How-To: Invoke services using HTTP

Call between services using service invocation

This article describe how to deploy services each with an unique application ID, so that other services can discover and call endpoints on them using service invocation API.

Step 1: Choose an ID for your service

Dapr allows you to assign a global, unique ID for your app. This ID encapsulates the state for your application, regardless of the number of instances it may have.


In self hosted mode, set the --app-id flag:

dapr run --app-id cart --app-port 5000 python app.py

If your app uses an SSL connection, you can tell Dapr to invoke your app over an insecure SSL connection:

dapr run --app-id cart --app-port 5000 --app-ssl python app.py

Setup an ID using Kubernetes

In Kubernetes, set the dapr.io/app-id annotation on your pod:

apiVersion: apps/v1
kind: Deployment
metadata:
  name: python-app
  namespace: default
  labels:
    app: python-app
spec:
  replicas: 1
  selector:
    matchLabels:
      app: python-app
  template:
    metadata:
      labels:
        app: python-app
      annotations:
        dapr.io/enabled: "true"
        dapr.io/app-id: "cart"
        dapr.io/app-port: "5000"
...

If your app uses an SSL connection, you can tell Dapr to invoke your app over an insecure SSL connection with the app-ssl: "true" annotation (full list here)

Step 2: Setup a service

The following is a Python example of a cart app. It can be written in any programming language.

from flask import Flask
app = Flask(__name__)

@app.route('/add', methods=['POST'])
def add():
    return "Added!"

if __name__ == '__main__':
    app.run()

This Python app exposes an add() method via the /add endpoint.
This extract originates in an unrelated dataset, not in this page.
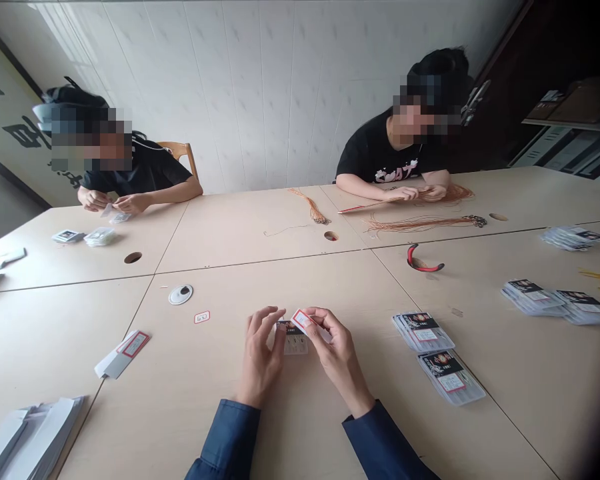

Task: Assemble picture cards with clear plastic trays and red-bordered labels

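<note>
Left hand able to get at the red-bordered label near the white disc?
Likely yes: nothing visible stands between the left hand and the label, though that hand is at the plastic case.

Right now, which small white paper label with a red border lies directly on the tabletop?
The red-bordered label beside the round white disc; others are in the right hand, on white strips or on clear plastic boxes.

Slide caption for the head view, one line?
Left hand at a small case, right hand holding a red-bordered label.

The right hand (339,343) holds a red-bordered label (302,321).
</note>
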`<state>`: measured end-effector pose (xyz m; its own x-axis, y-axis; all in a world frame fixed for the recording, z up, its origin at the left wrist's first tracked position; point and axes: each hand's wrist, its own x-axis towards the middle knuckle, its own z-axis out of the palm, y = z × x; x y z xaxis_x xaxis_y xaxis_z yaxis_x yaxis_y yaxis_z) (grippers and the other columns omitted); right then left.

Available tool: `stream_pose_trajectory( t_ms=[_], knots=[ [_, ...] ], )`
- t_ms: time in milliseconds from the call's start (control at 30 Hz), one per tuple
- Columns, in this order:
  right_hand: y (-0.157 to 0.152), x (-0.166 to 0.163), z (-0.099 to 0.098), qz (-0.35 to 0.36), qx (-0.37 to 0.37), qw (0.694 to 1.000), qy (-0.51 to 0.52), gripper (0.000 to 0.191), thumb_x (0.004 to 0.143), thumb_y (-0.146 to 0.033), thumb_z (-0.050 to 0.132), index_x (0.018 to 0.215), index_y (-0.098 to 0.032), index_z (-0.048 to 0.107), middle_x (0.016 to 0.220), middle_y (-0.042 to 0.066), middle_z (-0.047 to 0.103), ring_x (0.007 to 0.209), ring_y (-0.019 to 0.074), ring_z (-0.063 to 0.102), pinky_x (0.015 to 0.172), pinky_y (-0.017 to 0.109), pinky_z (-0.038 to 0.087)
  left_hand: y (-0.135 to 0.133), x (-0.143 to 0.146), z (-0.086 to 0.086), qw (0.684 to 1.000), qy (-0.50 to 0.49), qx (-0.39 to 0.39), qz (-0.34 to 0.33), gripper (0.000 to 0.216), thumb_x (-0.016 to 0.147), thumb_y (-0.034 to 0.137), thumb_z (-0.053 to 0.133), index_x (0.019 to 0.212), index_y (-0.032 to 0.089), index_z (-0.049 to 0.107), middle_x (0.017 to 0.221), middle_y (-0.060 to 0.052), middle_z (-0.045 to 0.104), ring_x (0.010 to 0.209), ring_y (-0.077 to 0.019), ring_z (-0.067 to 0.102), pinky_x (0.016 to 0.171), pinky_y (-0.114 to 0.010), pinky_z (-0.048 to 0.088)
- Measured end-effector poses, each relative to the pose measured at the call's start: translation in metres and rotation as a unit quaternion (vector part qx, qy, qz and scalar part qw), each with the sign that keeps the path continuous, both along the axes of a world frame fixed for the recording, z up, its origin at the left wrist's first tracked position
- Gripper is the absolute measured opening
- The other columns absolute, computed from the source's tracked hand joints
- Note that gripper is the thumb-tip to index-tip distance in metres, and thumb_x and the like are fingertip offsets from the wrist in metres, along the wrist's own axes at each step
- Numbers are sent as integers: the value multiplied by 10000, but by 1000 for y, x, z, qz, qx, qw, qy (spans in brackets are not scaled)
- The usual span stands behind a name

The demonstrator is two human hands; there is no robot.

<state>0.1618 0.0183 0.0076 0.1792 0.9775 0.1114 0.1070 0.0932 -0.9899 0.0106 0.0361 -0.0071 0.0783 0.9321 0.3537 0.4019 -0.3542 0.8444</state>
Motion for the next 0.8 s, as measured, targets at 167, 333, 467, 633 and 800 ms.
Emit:
stream_pose_trajectory(
  t_ms=[167, 333, 467, 633, 800],
  knots=[
    [-3, -2, 7, 68, -18, 997, -10, 292, 868, -423, 585, 1001, -186, 693, 1021, 85, 704, 939, 234, 653, 816, 329, 529, -2, -1, 7, 990, -112, -88, -3, 136, 863, 333, 595, 813, 230, 669, 799, -28, 644, 786, -186, 550, 712, -289, 397],
    [-4, -4, 6, 39, -55, 996, 63, 490, 816, -463, 663, 1223, -199, 590, 895, 52, 692, 716, 170, 629, 665, 289, 521, 1, -1, 2, 951, -246, -178, -47, 211, 837, 390, 637, 813, 181, 630, 792, -23, 655, 712, -144, 551, 676, -257, 414],
    [-3, -4, 7, 59, -73, 985, 146, 449, 784, -464, 704, 1134, -194, 631, 893, 53, 689, 669, 142, 566, 606, 264, 474, -1, 0, 10, 921, -328, -200, -61, 233, 810, 394, 680, 844, 168, 634, 825, -30, 667, 756, -140, 593, 737, -258, 456],
    [-1, -5, 1, 59, -71, 977, 193, 295, 778, -445, 717, 915, -184, 694, 803, 34, 667, 652, 127, 514, 551, 236, 417, -2, -1, 15, 907, -341, -229, -88, 244, 794, 391, 699, 798, 160, 621, 702, 0, 625, 652, -106, 548, 655, -219, 425],
    [0, -6, -3, 47, -80, 971, 222, 287, 770, -445, 725, 883, -182, 707, 655, -6, 577, 596, 108, 472, 526, 221, 401, -1, -2, 11, 911, -312, -237, -127, 229, 831, 369, 659, 777, 151, 620, 659, -8, 619, 640, -110, 524, 647, -221, 399]
  ],
)
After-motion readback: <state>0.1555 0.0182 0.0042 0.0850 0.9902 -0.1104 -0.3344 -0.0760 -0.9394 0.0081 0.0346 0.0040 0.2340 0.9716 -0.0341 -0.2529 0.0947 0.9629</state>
Step 3: Invoke the service

Dapr uses a sidecar, decentralized architecture. To invoke an application using Dapr, you can use the invoke API on any Dapr instance.
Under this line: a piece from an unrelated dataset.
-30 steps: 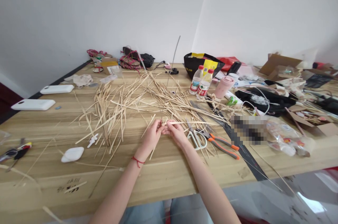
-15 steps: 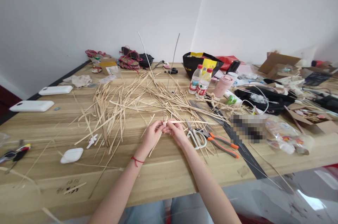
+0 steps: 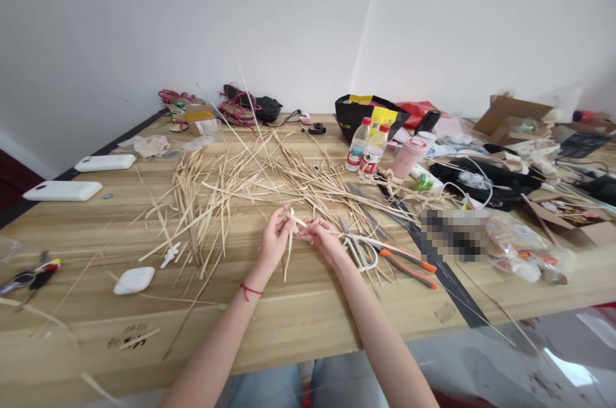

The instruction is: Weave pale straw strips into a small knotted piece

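My left hand point(image 3: 275, 238) is closed in a pinch on two thin pale wires point(image 3: 255, 116), which rise up and leftward from the fingers. A looped straw strip point(image 3: 291, 215) shows at the fingertips, and one end point(image 3: 287, 260) hangs below them. Pinched in my right hand point(image 3: 325, 238) is a flat straw strip point(image 3: 302, 223) stretched between both hands; its long tail point(image 3: 380, 243) runs right, over the scissors point(image 3: 360, 253) and the orange-handled pliers point(image 3: 409, 269). Loose straw strips point(image 3: 206, 187) lie in a wide heap beyond my hands.
Two water bottles point(image 3: 369, 150), a pink cup point(image 3: 410, 156) and a black-yellow bag point(image 3: 349, 114) stand at the back right. White power banks point(image 3: 62, 190) and a small white case point(image 3: 133, 280) lie left. Cartons point(image 3: 570, 219) and plastic bags point(image 3: 510, 244) crowd the right side.
The two wires have tipped leftward and now lean together. My left hand has turned and moved slightly left; the strip between the hands is more exposed, and my hands are farther apart.
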A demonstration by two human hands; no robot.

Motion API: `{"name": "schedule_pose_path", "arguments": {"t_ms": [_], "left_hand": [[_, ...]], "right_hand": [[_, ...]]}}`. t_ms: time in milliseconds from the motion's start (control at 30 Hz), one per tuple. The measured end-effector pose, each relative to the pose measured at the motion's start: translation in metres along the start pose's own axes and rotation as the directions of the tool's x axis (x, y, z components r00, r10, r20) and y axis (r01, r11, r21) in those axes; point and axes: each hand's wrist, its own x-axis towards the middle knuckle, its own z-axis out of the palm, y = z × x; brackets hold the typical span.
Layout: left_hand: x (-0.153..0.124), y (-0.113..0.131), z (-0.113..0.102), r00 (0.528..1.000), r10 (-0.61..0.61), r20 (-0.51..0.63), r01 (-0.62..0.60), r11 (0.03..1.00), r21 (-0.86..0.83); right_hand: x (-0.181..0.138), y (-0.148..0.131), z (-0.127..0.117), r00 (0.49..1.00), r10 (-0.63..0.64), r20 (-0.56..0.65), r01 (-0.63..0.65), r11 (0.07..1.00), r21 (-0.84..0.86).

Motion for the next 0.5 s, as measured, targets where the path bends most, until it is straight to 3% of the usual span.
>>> {"name": "schedule_pose_path", "arguments": {"t_ms": [300, 500], "left_hand": [[0.005, 0.008, -0.005, 0.99, -0.02, -0.136, 0.015, 0.999, -0.042], [0.005, 0.011, -0.006, 0.99, -0.03, -0.141, 0.021, 0.998, -0.067]], "right_hand": [[0.005, -0.002, -0.008, 0.995, -0.025, -0.096, 0.024, 1.0, -0.016], [0.007, -0.004, -0.01, 0.99, -0.052, -0.13, 0.056, 0.998, 0.024]]}}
The sidecar programming model encourages each applications to talk to its own instance of Dapr. The Dapr instances discover and communicate with one another.


From a terminal or command prompt run:

curl http://localhost:3500/v1.0/invoke/cart/method/add -X POST

Since the add endpoint is a ‘POST’ method, we used -X POST in the curl command.
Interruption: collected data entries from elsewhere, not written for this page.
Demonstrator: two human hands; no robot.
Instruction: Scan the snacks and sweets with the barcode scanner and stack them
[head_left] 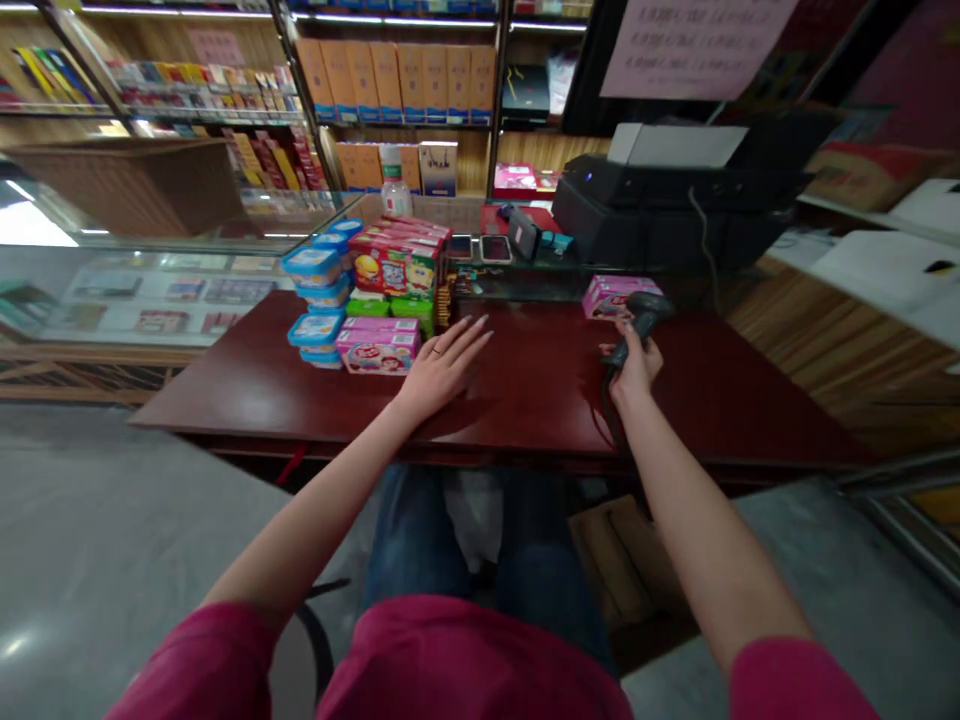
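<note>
- Dark red wood is running under both my arms: I am sitting at a glossy desk [525, 400] that is serving as a shop counter.
- My right hand [636, 368] is wrapping its fingers tight around the handle of a black barcode scanner [641, 312], and I am tilting its head forward and away from me.
- The scanner's head is hanging just over a lone pink box [611, 293], which is lying flat on the desk at the far right, near the back edge. I cannot tell whether the two are touching.
- My left hand [442, 365] is lying palm down on the desk with its fingers spread and stretched out, gripping nothing. Its fingertips are pointing past the stack of goods [375, 300] just beside it, without touching it.
- That stack is sitting to my left: blue-lidded tubs [315, 300] piled on the outside, red cartons [394, 262] on top, green packs [390, 306] under them, and another pink carton [377, 350] at the front.
- Judging by how things are lying, only the one box is sitting on the scanner's side, while the whole pile is waiting on the other, so most of the goods seem to be left.
- Behind the desk, a black register [675, 200] is standing at the right, a clear bottle [395, 185] is standing behind the pile, and shelves of orange cartons [397, 75] are filling the back wall.
</note>
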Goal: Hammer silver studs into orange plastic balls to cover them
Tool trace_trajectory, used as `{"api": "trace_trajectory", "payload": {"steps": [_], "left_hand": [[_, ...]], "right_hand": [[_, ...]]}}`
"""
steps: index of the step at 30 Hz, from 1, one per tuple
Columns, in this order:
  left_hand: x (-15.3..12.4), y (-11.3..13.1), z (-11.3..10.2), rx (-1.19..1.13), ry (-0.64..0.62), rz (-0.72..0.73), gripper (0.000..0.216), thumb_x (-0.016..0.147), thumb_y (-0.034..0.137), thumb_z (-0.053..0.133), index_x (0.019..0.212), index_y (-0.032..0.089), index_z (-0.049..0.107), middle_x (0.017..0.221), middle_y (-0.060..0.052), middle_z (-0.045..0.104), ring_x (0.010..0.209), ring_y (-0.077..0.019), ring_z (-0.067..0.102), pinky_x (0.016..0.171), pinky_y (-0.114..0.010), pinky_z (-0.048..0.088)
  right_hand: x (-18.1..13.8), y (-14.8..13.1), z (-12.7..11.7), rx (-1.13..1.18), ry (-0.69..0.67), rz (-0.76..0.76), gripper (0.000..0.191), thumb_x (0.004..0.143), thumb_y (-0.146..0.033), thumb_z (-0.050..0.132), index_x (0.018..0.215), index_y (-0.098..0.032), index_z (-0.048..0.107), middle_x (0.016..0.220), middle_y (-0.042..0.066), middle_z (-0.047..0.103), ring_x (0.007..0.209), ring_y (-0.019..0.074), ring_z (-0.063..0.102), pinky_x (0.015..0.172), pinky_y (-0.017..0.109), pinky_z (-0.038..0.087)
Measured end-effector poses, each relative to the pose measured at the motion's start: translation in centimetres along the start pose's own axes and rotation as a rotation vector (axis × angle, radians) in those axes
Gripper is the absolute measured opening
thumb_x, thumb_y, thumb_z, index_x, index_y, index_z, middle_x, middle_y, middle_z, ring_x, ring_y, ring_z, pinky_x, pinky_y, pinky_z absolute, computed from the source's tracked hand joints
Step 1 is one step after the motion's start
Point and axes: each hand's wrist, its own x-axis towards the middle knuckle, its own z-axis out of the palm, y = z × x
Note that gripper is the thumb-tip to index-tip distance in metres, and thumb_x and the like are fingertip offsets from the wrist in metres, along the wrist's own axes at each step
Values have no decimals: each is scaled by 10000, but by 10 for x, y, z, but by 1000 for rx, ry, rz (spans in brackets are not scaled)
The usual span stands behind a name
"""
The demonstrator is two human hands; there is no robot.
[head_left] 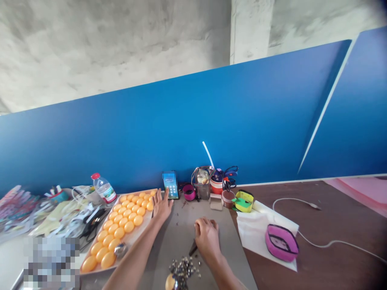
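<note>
My left hand (pixel 161 206) reaches forward with fingers stretched out, its fingertips at the lit screen of a phone (pixel 171 185) that leans against the blue wall. It hovers beside the far end of a tray (pixel 132 237) filled with several orange balls (pixel 121 225). My right hand (pixel 206 237) rests on a grey mat (pixel 178 233) with fingers curled around a dark tool (pixel 192 248) whose tip shows under the palm. A heap of small metal parts (pixel 183 268) lies near my right wrist, with one orange ball (pixel 169 282) beside it.
Cups and jars (pixel 208 185) cluster at the wall, with a green-yellow holder (pixel 243 201). A pink pouch (pixel 281 243) lies on white paper, a white cable (pixel 320 243) runs right. A water bottle (pixel 104 188) and cluttered cables (pixel 75 219) sit left.
</note>
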Motion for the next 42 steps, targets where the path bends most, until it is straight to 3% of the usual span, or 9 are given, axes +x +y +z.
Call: {"api": "trace_trajectory", "payload": {"steps": [17,22,28,42], "left_hand": [[-16,1,-2,25,8,137,402,801,364,461,1183,277,549,1380,-111,301,1288,-342,215,1027,-548,148],[-15,-1,1,34,-4,151,446,799,370,457,1230,266,506,1384,-122,302,1295,-337,209,1030,-552,130],[-8,-1,1,28,43,67,579,822,377,403,1365,206,300,1405,-165,257,1278,-330,250,1017,-539,186],[2,-1,-2,-9,36,14,566,816,377,416,1352,221,329,1411,-149,254,1284,-337,236,1012,-551,186]], "right_hand": [[0,-1,1,-27,9,-2,183,809,-116,464,698,-207,576,709,0,607,691,133,525,781,277,248],[0,-1,1,-28,5,-2,185,809,-116,459,701,-207,578,715,4,610,700,134,527,782,275,250],[0,0,1,-28,-2,2,185,815,-119,454,707,-200,580,719,8,613,707,132,530,800,276,244],[0,-1,-1,-20,-8,-2,183,810,-115,453,721,-204,586,731,8,613,716,131,533,796,273,243]]}}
To invoke a ‘GET’ endpoint:

curl http://localhost:3500/v1.0/invoke/cart/method/add

To invoke a ‘DELETE’ endpoint:

curl http://localhost:3500/v1.0/invoke/cart/method/add -X DELETE

Dapr puts any payload returned by the called service in the HTTP response’s body.


dapr invoke --app-id cart --method add

Namespaces

When running on namespace supported platforms, you include the namespace of the target app in the app ID: myApp.production

For example, invoking the example python service with a namespace would be:

curl http://localhost:3500/v1.0/invoke/cart.production/method/add -X POST

See the Cross namespace API spec for more information on namespaces.

Step 4: View traces and logs

The example above showed you how to directly invoke a different service running locally or in Kubernetes. Dapr outputs metrics, tracing and logging information allowing you to visualize a call graph between services, log errors and optionally log the payload body.